- [What is needed]:
Reply with one number: the count of lines in the data that hold the string "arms".

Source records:
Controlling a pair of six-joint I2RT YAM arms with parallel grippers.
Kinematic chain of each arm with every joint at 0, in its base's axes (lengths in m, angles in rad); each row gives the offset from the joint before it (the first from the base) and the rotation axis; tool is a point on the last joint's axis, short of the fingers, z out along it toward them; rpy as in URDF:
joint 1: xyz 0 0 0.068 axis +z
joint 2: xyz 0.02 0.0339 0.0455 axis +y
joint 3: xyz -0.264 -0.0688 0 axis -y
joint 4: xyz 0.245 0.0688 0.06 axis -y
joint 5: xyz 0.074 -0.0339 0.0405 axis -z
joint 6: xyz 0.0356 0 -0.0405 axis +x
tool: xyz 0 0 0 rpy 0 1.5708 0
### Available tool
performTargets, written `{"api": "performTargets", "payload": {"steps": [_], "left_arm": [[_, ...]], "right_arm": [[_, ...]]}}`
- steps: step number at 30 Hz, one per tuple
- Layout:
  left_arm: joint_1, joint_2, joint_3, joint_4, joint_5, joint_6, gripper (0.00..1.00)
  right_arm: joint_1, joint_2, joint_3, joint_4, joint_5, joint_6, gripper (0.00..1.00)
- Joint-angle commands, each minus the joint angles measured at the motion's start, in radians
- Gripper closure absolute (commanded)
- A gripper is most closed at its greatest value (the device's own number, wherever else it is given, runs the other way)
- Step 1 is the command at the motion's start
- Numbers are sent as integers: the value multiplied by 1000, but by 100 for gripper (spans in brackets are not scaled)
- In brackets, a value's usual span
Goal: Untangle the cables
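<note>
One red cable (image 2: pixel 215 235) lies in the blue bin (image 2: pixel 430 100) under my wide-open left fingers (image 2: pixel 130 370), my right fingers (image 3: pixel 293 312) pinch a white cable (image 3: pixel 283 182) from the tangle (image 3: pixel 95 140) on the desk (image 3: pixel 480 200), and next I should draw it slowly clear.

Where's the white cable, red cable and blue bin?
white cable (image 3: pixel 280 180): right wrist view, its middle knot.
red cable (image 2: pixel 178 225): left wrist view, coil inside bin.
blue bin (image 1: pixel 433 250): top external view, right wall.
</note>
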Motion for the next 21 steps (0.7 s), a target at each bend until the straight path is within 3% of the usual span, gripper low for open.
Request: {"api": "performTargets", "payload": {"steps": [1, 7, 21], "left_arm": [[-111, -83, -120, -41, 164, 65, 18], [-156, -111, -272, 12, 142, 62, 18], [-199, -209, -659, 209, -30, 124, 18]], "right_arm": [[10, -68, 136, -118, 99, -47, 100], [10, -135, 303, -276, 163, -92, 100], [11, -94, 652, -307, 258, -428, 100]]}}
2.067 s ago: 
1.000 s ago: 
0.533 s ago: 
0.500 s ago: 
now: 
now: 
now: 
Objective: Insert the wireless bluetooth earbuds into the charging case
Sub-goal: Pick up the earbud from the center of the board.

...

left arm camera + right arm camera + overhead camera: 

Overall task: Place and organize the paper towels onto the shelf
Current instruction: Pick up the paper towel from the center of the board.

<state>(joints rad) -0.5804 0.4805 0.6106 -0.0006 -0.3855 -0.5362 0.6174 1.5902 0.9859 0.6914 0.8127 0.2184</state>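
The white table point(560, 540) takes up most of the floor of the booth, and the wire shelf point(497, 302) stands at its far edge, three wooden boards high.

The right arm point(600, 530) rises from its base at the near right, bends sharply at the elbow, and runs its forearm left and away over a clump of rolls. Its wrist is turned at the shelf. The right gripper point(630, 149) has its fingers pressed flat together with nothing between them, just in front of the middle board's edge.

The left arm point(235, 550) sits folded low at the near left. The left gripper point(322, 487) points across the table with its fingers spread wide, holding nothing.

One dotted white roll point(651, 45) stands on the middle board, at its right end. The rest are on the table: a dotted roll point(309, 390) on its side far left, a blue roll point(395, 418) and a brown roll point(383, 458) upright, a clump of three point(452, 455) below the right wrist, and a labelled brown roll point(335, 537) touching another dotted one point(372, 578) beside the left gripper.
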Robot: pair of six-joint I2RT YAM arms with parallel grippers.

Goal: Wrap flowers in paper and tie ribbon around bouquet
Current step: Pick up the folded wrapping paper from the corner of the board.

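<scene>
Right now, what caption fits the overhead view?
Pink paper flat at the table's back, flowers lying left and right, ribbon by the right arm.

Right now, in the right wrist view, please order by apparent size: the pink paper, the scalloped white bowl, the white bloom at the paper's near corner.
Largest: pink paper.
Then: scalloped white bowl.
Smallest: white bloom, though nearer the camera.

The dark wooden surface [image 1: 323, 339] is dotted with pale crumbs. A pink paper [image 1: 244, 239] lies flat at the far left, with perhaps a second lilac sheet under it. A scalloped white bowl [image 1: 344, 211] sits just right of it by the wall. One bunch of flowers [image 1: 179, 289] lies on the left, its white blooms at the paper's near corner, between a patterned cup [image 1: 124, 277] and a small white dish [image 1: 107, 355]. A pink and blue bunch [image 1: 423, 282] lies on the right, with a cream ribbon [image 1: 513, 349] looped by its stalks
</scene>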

- [Reply]:
2